La celebrazione del Natale custodisce come una gemma preziosa la lettura del prologo del vangelo di Giovanni, che ha tra gli effetti sicuri, quello di avvolgere i convenuti alla messa del giorno di Natale, nell'atmosfera del grande mistero che si celebra, al di là della comprensione immediata di un brano di non facile lettura, per le sue caratteristiche particolari che lo fanno definire di volta in volta, maestoso portale del vangelo di Giovanni, straordinario poema teologico. Scorrendo gli studi esegetici, già solo decidere la divisione del prologo, o l'approccio migliore, o la lettura che rispetti meglio le regole della lirica o la progressione teologica, è impresa non leggera. La lettura di questo brano è come una poesia che culmina nello stupore contenuto nelle parole: «E il Verbo si fece carne e venne ad abitare insieme a noi!» anche se non unica, è quella che meglio si addice alla celebrazione della liturgia odierna.

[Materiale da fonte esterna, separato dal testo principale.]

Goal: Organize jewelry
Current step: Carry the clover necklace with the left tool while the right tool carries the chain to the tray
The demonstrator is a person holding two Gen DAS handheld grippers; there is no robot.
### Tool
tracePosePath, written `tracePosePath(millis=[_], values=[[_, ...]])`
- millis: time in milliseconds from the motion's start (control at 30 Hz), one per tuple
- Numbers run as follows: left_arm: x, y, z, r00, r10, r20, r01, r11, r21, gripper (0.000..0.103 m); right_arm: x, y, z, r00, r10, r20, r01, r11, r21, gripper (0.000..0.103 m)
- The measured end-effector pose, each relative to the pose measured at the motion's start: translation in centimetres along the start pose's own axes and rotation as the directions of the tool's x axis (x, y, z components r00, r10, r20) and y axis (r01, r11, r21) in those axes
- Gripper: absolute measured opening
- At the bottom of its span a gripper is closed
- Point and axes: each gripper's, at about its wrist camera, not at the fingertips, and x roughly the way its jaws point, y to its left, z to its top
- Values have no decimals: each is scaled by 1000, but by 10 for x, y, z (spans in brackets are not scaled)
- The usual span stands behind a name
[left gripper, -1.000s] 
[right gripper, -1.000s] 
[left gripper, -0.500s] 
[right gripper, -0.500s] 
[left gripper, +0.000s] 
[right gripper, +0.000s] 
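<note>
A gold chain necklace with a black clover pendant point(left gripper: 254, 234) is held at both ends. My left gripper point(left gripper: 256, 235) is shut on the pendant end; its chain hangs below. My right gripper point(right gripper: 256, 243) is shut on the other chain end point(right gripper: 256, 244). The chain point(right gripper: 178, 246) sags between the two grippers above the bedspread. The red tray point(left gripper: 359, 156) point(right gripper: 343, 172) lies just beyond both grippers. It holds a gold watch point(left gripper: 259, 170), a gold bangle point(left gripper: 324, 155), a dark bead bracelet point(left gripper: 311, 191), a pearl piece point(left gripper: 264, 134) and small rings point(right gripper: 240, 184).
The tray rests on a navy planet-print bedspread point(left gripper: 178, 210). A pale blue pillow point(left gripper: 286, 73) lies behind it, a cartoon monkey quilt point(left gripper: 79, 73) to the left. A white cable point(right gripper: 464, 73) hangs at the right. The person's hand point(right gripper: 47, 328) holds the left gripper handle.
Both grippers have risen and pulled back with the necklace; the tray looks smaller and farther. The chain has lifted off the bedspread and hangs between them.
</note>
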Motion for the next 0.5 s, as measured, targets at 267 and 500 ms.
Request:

Di fronte a quel bambino, la domanda su chi sia veramente diventa una confessione di fede, che lo riconosce come Dio, il Logos, la Parola che dà fondamento e significato al mondo e alla storia. Tu sei Dio! Questa è la scoperta stupita di tutti quelli che si accostano a quel piccolo bambino. Lo ripete ogni credente, facendo coro con Maria che lo stringe al seno, con Giuseppe che lo custodisce con fiducia e forza, con i pastori che vedono brillare la notte, con gli angeli che riempiono di gioia il silenzio. Giovanni non racconta la nascita straordinaria di Gesù, ma la rende presente nel rapimento delle parole che raccontano come Gesù sia la sapienza di Dio, la luce, la via aperta perché le esistenze provvisorie diventino esistenze da figli di Dio.

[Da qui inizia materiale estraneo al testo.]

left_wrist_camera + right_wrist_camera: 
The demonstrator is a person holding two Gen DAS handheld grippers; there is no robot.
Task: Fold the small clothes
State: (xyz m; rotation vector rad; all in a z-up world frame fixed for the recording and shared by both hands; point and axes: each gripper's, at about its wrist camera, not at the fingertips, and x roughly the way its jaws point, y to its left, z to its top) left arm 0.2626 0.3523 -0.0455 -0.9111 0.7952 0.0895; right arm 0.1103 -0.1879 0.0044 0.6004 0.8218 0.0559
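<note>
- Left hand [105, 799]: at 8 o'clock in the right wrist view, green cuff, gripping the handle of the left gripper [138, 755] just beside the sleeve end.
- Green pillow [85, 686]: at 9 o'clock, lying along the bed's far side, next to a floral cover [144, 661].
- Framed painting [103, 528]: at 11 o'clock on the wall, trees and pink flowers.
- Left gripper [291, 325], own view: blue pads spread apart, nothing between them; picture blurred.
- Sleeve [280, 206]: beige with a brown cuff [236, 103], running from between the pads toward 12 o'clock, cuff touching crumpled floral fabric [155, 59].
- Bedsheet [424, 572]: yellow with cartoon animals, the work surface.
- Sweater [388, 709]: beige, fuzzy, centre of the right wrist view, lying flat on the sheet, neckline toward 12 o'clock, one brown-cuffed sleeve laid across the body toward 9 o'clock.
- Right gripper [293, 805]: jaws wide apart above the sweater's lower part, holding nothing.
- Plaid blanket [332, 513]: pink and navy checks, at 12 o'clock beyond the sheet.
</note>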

Una delle grandi solitudini che l'umanità vive è quella che nasce dalla conclusione che Dio non c'è o, se c'è, non c'entra niente con la vita, spesso costellata da fragilità e delusioni. Guardare il bambino Gesù e scoprire che lui è Dio che c'entra con la vita di ogni giorno, che non si allontana dalla debolezza (si è fatto carne, sarx), dalla durezza delle esperienze che ogni persona fa, è straordinario. Non si tratta solo di solidarietà, ma Giovanni dice che Dio entra nella vita delle persone per illuminare le tenebre che avvolgono ognuno che fa esperienza della durezza e incomprensibilità dell'esistenza. Dio entra nella vita di ognuno per tracciare la strada che serve a uscire dalla condizione di provvisorietà e fragilità. Giovanni non parla della nascita di Gesù, ma del suo significato, forse perché lascia a ogni discepolo il compito di essere casa accogliente per il Verbo.